Assignment
Starting at the line holding "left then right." and finishing at the line holding "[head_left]", transcribe the material exactly, keeping both ends but no pictures.
⟨
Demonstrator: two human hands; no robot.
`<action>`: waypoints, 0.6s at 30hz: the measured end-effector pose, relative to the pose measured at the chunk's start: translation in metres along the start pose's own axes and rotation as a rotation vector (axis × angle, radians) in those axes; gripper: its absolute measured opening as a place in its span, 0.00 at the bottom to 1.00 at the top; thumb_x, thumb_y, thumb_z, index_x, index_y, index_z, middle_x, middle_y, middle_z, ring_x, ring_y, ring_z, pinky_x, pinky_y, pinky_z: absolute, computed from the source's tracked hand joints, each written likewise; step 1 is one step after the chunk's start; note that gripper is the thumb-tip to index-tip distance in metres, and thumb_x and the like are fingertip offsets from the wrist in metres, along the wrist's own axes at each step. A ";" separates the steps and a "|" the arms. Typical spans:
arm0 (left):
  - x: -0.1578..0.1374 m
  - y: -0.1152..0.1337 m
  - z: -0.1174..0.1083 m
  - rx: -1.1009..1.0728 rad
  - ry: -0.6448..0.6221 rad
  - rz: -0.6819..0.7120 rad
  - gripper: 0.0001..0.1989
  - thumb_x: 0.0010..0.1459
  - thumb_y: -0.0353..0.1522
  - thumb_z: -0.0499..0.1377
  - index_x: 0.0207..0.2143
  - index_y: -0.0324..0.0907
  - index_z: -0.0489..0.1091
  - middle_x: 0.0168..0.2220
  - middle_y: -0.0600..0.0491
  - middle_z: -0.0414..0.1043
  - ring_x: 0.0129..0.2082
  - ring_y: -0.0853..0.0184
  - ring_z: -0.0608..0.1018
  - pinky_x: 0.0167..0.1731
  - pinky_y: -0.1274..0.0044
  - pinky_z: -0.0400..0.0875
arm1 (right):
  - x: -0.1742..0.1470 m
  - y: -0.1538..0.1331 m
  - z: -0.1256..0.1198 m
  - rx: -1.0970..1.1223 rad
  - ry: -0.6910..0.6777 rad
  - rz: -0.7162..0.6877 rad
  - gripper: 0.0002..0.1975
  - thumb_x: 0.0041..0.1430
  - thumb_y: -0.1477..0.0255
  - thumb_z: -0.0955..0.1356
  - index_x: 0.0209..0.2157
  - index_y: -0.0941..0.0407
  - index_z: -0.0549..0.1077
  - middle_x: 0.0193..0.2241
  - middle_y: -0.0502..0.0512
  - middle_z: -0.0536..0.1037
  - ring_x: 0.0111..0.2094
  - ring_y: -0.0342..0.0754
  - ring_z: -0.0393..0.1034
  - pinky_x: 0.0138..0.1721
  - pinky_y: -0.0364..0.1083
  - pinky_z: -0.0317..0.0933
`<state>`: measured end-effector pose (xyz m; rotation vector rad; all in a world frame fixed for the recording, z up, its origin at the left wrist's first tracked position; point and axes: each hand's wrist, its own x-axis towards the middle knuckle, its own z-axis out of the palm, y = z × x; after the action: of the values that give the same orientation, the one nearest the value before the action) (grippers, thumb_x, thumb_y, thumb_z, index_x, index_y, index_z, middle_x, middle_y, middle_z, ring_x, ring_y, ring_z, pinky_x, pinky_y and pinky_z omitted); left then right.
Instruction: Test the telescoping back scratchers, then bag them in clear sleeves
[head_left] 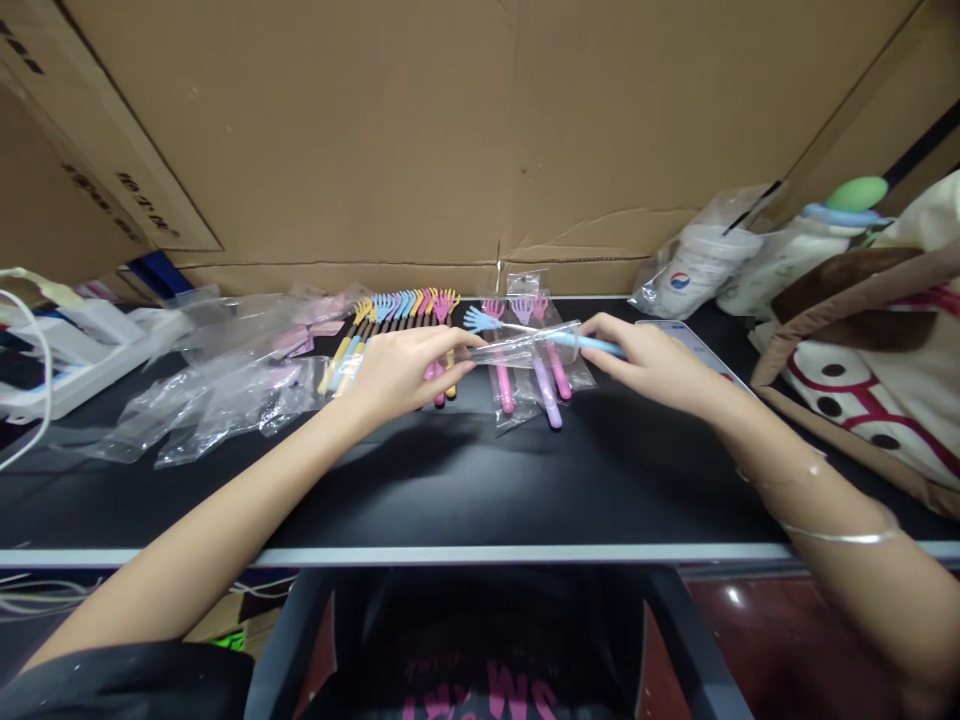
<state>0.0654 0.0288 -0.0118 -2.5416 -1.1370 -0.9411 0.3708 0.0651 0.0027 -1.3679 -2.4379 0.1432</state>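
Note:
In the head view, my right hand (637, 360) is closed on the handle of a blue back scratcher (607, 347), whose hand-shaped head points left. My left hand (412, 370) pinches the left end of a clear plastic sleeve (510, 350). The sleeve stretches between both hands and overlaps the scratcher; how far the scratcher is inside it I cannot tell. Below lie pink and purple back scratchers (545, 385) in clear bags. Beside my left hand, several back scratchers (401, 305) in yellow, blue and pink lie in a row, partly hidden by that hand.
A heap of clear plastic bags (225, 370) lies at left, by a white power strip (112, 365). At right are a phone (694, 350), a white cup (705, 265), a bottle (817, 245) and a fabric bag (870, 350). Cardboard (375, 130) walls the back.

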 end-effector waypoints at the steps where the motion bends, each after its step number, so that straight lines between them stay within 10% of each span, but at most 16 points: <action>1: 0.000 0.000 0.000 -0.009 0.017 0.012 0.10 0.63 0.37 0.55 0.44 0.47 0.72 0.33 0.59 0.78 0.30 0.73 0.78 0.30 0.82 0.63 | -0.008 -0.003 -0.003 0.015 -0.034 -0.009 0.14 0.62 0.60 0.60 0.42 0.53 0.69 0.23 0.49 0.72 0.24 0.46 0.65 0.27 0.43 0.53; 8: 0.001 0.001 -0.003 -0.093 0.079 0.023 0.09 0.63 0.35 0.55 0.42 0.45 0.73 0.36 0.57 0.78 0.29 0.74 0.77 0.30 0.83 0.64 | -0.056 -0.021 0.007 0.195 -0.280 -0.098 0.13 0.65 0.60 0.60 0.46 0.51 0.67 0.39 0.51 0.76 0.37 0.47 0.70 0.38 0.45 0.60; 18: 0.001 0.002 -0.002 -0.022 0.001 0.036 0.10 0.64 0.36 0.54 0.44 0.46 0.72 0.34 0.58 0.78 0.31 0.73 0.78 0.31 0.82 0.64 | -0.058 -0.018 0.025 -0.109 -0.093 -0.251 0.09 0.64 0.68 0.62 0.41 0.54 0.70 0.39 0.55 0.74 0.42 0.50 0.68 0.40 0.48 0.63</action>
<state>0.0660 0.0271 -0.0091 -2.5701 -1.0827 -0.9508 0.3753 0.0079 -0.0306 -1.1063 -2.7058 0.0124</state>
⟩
Exercise response
`<state>`: measured end-effector pose (xyz m; rotation vector rad; all in a world frame fixed for the recording, z up, its origin at the left wrist's first tracked position; point and axes: each hand's wrist, its own x-axis towards the middle knuckle, its own z-axis out of the palm, y = z × x; after the action: of the values that give the same orientation, the one nearest the value before the action) (grippers, thumb_x, thumb_y, thumb_z, index_x, index_y, index_z, middle_x, middle_y, middle_z, ring_x, ring_y, ring_z, pinky_x, pinky_y and pinky_z omitted); left then right.
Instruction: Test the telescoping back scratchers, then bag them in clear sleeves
[head_left] 

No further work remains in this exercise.